Construction creates lots of dust. In fact, I was always amazed at how much dust is created by building and remodeling. Scientists for years have blamed the greenhouse global warming on the use of fossil fuels. Personally, I think all of us builders and remodelers are partially responsible.

Very Handy

Wet dry vacuums are really handy. They are much more rugged than a traditional vacuum cleaner and can go more places. I consider them the 4x4 vehicles of the vacuum product line. The newest models put to shame the first generation models. Today you can get ones that pump water they collect, do double duty using a detachable blower motor head, inflate any conceivable item with nifty attachments, and much, much more.

Perhaps the best innovation is the sound reduction you will find with most vacuums. They still create noise, but not as much as before. Certain models offer optional mufflers.

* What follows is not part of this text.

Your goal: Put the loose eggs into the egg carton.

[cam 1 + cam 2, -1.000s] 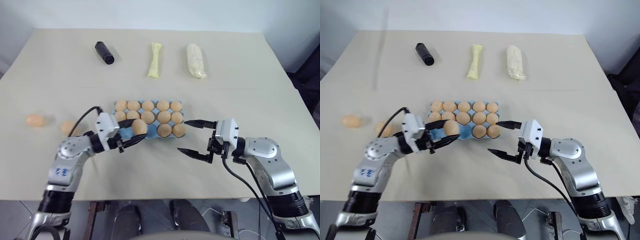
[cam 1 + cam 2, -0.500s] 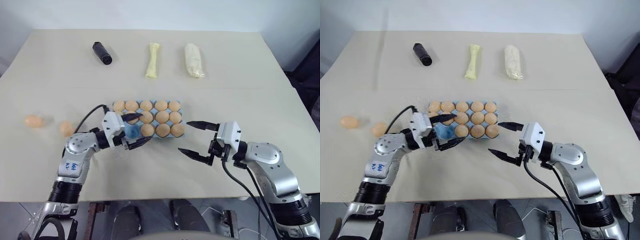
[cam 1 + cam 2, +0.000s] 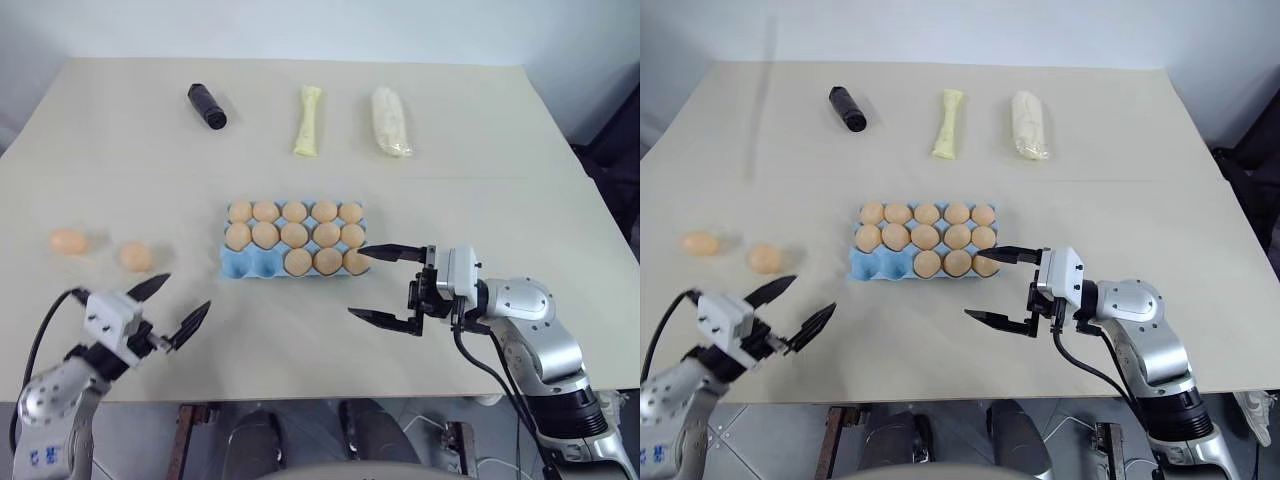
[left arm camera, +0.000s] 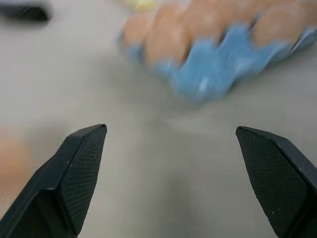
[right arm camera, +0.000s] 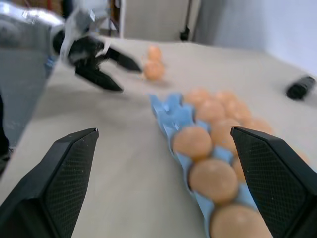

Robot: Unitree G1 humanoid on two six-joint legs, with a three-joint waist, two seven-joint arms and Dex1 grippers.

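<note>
nearest the robot, the left gripper hangs low over the front left of the table with its two black fingers spread wide and nothing between them. the right gripper sits off the front right corner of the egg carton, pointing across toward the left side, jaws wide apart and holding nothing; its upper fingertip lies just beside the nearest egg of the front row, though i cannot tell whether it touches. it looks parked there to steady or guard the carton rather than to pick.

just ahead and to the right of the left gripper, the light blue carton lies flat. its far and middle rows are full, and the front row holds three eggs at the right end, leaving the two cups closest to the left gripper bare. that suits the left arm, since those empty cups face its side.

ahead and slightly left of the left gripper, the near loose egg rests on the table, with the second loose egg further left. these two match the two free cups, so the near egg is probably the next target.

well beyond the carton lie a black cylinder, a thin yellow packet and a pale packet, none part of the job.
</note>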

Click here to watch a video on two types of wet dry shop vacuums.

 

You will also like the tough, new plastic canisters or tanks. The days of rust are gone forever. The plastic bodies also make some of the units lighter. The particular model I own is so light weight that when I adjust the blower output muffler a certain direction, the vacuum moves itself across the room!

The Horsepower Issue

When the column ran in all of the papers, I got several e-mails and calls to my radio show about the bogus horsepower ratings of the vacuum motors. There is a simple way to calculate horsepower when you know the amount of watts a motor consumes - or so I am told. If you divide the watts by 746 it gives you the horsepower. A typical 15 amp circuit in a house allows 1,800 watts to travel through it before tripping. This means that a motor operating at 1,800 watts can produce 2.41 horsepower. A 20 amp circuit allows 2,400 watts to pass by. This equates to 3.21 horsepower. The callers and e-mailers wanted to know how the manufacturers could claim, 4, 5 and 6 + horsepower ratings.

Well, they use a term peak horsepower. Evidently peak horsepower is calculated at 2.5 to 3.0 times the actual horsepower figure. It is a theoretical horsepower limit of what a motor is capable of doing with no restrictions in an ideal working environment.